• Your assignment: As you look over the data below, please find each line where the word "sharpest" appears, then copy it.

• Information given:
________________
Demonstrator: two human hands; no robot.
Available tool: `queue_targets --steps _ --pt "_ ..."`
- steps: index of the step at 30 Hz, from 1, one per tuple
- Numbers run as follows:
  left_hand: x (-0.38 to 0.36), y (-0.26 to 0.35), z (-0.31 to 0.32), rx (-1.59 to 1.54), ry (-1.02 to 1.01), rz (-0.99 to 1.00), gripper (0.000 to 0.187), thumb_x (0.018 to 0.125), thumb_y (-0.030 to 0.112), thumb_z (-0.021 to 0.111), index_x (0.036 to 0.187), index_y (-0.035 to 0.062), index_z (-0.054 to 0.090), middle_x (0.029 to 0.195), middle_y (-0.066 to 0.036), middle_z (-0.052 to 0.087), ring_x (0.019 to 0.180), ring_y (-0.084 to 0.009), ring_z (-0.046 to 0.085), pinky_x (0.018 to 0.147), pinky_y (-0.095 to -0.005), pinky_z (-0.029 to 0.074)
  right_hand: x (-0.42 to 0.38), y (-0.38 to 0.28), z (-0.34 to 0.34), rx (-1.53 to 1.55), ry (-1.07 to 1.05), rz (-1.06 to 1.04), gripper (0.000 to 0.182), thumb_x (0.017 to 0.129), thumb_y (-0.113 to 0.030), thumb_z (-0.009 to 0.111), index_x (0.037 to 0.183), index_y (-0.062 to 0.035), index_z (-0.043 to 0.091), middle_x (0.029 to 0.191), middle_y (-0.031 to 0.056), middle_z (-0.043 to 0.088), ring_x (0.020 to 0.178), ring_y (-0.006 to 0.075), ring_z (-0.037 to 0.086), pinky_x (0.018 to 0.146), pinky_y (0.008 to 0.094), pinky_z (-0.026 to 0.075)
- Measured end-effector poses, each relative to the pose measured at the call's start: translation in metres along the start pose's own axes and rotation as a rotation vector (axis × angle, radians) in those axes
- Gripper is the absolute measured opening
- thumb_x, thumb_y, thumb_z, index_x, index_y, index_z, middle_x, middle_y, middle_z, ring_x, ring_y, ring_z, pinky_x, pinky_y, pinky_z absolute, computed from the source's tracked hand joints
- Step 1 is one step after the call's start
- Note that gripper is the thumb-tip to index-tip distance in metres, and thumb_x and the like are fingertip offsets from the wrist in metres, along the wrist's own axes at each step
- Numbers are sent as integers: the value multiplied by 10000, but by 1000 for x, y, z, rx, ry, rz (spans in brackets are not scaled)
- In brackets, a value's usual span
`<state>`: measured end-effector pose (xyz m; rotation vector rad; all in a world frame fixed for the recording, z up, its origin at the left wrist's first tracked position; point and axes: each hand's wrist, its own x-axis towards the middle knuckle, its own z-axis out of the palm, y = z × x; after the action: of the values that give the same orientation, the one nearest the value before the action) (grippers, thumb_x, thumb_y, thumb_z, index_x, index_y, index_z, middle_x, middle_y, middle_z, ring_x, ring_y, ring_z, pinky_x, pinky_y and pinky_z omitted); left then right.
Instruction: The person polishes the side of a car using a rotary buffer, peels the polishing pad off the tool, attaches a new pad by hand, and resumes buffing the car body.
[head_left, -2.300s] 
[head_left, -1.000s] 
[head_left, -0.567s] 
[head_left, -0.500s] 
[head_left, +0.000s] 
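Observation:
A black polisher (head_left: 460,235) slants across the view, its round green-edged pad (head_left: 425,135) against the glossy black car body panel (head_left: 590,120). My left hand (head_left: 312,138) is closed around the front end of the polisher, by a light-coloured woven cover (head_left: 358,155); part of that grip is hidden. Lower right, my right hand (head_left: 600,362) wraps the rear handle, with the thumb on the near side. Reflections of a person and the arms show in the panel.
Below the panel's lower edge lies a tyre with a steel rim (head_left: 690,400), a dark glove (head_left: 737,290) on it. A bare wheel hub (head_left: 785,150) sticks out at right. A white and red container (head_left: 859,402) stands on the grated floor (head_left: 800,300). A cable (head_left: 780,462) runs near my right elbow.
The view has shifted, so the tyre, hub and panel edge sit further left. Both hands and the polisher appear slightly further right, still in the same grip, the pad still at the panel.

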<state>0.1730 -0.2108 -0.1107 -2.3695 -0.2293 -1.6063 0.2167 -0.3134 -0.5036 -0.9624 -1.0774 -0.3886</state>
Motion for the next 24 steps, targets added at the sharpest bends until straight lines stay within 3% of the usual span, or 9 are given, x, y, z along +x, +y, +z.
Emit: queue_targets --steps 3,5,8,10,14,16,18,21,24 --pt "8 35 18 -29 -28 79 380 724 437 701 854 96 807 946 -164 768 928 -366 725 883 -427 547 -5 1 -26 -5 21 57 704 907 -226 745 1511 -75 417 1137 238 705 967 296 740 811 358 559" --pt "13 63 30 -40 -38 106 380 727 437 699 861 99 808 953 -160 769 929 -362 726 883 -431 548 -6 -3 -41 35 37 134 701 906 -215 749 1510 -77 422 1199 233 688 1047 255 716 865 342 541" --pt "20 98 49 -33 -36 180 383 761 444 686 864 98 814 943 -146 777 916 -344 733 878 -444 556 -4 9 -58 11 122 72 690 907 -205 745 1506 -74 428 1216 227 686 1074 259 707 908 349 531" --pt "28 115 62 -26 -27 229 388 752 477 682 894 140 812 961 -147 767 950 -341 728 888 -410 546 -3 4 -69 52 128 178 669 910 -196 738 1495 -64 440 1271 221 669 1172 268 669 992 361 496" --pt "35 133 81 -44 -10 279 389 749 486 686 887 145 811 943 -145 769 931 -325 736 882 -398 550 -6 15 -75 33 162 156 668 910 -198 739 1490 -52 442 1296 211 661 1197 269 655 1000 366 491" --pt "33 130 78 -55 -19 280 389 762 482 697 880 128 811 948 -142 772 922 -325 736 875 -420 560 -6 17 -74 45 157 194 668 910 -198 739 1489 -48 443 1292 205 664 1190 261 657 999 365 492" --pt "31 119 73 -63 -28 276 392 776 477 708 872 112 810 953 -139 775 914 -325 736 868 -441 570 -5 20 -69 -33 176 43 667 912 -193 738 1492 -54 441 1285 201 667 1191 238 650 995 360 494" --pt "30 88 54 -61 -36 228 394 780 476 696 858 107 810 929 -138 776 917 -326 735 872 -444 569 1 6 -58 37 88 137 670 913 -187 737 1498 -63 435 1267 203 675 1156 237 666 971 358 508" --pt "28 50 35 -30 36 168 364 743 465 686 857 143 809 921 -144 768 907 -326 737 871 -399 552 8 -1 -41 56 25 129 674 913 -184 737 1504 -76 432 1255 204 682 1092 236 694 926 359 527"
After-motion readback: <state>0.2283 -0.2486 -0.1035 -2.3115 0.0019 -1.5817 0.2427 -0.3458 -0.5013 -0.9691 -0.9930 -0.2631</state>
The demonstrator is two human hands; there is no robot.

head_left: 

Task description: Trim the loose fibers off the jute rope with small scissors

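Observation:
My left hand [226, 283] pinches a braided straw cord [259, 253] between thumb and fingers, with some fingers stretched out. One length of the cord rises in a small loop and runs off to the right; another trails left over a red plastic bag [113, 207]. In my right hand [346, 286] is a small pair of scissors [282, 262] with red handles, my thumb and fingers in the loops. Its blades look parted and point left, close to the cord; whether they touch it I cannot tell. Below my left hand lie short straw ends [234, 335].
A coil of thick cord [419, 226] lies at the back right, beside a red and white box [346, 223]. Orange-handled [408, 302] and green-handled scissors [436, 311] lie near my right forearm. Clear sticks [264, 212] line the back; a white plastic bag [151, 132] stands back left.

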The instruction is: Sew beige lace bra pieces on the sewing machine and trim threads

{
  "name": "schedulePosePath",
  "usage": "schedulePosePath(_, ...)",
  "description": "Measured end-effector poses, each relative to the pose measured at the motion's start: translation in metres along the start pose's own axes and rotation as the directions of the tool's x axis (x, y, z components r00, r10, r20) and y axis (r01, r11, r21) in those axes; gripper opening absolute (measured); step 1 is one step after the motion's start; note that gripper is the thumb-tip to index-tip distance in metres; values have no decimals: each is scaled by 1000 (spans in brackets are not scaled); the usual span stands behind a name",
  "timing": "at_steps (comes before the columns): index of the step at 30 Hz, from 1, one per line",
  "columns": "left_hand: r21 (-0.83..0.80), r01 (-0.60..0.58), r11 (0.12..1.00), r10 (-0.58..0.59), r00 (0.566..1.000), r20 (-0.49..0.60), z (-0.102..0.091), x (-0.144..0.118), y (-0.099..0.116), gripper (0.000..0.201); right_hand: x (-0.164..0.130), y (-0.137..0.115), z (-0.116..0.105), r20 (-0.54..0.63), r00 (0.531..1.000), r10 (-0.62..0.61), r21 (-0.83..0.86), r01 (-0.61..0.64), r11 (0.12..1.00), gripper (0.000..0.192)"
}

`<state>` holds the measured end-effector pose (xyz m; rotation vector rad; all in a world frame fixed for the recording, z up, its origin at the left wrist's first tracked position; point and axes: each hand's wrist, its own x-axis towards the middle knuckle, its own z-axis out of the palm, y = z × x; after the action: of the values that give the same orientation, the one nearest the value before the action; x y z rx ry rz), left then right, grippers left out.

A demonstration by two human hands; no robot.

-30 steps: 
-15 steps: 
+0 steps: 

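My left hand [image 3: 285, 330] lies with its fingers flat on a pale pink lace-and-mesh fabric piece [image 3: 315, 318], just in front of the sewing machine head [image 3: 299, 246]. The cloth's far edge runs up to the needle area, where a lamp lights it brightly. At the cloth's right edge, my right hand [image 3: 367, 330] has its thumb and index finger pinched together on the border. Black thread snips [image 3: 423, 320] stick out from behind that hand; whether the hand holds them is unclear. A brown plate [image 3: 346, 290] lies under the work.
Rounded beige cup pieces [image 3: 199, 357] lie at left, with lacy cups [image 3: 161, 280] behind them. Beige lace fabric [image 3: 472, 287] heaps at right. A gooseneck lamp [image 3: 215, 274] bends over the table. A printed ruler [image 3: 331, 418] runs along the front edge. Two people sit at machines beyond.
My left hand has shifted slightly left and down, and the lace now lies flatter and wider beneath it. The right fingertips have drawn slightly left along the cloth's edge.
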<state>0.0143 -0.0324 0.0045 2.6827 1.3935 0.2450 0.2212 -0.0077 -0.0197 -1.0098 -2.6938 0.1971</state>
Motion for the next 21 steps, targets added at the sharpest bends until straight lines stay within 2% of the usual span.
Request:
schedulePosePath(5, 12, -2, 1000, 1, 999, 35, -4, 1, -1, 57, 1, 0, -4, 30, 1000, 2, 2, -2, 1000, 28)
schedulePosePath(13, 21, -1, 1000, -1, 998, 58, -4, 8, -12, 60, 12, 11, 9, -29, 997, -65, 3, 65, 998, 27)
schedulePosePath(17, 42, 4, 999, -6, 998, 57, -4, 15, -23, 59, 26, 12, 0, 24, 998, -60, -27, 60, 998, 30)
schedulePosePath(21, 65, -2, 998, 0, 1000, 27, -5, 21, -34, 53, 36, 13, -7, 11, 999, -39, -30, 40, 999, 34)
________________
• Answer to this problem:
Motion for the next 24 steps, targets added at the sharpest bends until straight lines stay within 3% of the usual span, or 9 are given, x, y, z along +x, +y, +z.
Motion for the next 21 steps, targets added at the sharpest bends until straight lines stay within 2% of the usual span.

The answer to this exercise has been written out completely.